TL;DR:
- IOTA moved Starfish consensus to mainnet through v1.21.1 and protocol version 24, targeting real-world network stress.
- Starfish shifts from Mysticeti’s pull recovery toward push-based data movement, reducing pull requests by about one order of magnitude before missing history reaches the critical path for lagging validators.
- The design separates metadata from payloads, uses Reed-Solomon fragments for availability, and accepts slightly higher ordinary latency to improve slower cases under pressure on mainnet.
IOTA has moved Starfish consensus onto mainnet through v1.21.1 and protocol version 24, introducing a push-based design meant to keep validators aligned when real networks get messy. The upgrade targets conditions where nodes slow down, messages arrive late or participants behave incorrectly. Synchronization becomes part of consensus, not a background chore, because a validator cannot vote on blocks it has not seen or certify transaction data it cannot rebuild. The result is a technical pivot with a practical question attached: can faster data movement reduce stress before missing blocks become bottlenecks for validators and users?
Starfish Pushes Data Before Validators Ask
Starfish builds on IOTA’s DAG, where blocks reference earlier blocks and reveal what validators have already observed. Under the earlier Mysticeti model, missing data was handled more through pull behavior: a validator detected a gap, asked peers for the missing block and waited. Pull-based recovery saved bandwidth in quiet conditions, but under pressure each missing item created another request, delay and recovery step. Starfish reverses that flow by pushing useful information forward before others request it, helping lagging nodes receive likely needed data before missing history reaches the critical path in production during heavy activity.
The architecture does not simply flood validators with complete transaction payloads. Starfish separates metadata from payloads, letting headers carry references, votes, acknowledgments, timing details and payload commitments while transaction data moves separately. Reed-Solomon encoding is the efficiency lever, splitting a block’s payload into fragments assigned across validators. The payload can be rebuilt from any sufficient subset of valid fragments: f+1 valid fragments can reconstruct it, while 2f+1 acknowledgments create the availability condition needed for Byzantine safety.
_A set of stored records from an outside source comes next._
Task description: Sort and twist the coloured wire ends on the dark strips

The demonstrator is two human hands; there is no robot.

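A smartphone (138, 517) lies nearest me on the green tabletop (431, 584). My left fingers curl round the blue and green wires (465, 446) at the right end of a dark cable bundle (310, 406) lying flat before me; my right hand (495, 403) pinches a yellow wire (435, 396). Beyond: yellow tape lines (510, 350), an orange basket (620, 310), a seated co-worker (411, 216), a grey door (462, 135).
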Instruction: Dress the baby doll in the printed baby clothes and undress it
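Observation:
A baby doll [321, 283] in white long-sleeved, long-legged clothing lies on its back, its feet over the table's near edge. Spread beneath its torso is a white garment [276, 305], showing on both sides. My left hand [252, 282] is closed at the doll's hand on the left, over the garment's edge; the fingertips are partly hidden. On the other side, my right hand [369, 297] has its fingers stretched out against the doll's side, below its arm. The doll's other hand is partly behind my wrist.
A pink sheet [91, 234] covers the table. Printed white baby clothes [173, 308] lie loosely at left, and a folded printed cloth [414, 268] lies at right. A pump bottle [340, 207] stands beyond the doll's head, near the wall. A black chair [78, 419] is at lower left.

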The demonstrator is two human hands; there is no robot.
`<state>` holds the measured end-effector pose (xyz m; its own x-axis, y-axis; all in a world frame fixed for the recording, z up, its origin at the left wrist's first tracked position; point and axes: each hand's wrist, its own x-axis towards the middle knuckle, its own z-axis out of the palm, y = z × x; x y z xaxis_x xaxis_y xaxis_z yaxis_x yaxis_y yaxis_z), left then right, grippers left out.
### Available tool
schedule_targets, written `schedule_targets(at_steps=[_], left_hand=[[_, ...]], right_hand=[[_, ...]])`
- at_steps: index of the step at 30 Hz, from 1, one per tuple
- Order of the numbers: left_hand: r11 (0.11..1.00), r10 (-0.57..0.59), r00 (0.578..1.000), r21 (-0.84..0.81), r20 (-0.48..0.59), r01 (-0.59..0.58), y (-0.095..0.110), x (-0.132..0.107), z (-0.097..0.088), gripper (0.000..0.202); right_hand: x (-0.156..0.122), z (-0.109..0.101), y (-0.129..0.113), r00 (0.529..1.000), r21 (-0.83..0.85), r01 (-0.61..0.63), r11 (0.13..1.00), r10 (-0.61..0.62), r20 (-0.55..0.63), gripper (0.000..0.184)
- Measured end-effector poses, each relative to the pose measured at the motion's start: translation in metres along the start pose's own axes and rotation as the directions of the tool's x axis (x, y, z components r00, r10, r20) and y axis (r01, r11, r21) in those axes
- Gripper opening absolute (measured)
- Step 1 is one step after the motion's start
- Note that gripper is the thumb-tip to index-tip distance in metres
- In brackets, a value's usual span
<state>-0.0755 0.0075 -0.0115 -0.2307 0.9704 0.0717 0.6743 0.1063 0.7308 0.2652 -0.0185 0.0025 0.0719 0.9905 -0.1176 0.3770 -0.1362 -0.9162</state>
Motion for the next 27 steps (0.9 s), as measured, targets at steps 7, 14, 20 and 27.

That means validators do not all need the full payload at the same time across distributed validator sets.
The trade-off is explicit. Starfish uses more bandwidth than Mysticeti in tested conditions, but sends structured communication earlier to avoid expensive recovery later. IOTA’s outbound request graph showed pull requests falling by about one order of magnitude. Latency becomes a resilience trade-off, since adding an availability step before sequencing can slightly raise ordinary transaction latency, while improving slower cases and reducing time spent recovering missing information. The next proof point is operational: whether Starfish keeps IOTA aligned when real usage, imperfect validators and network pressure converge on mainnet without sacrificing availability under adverse conditions.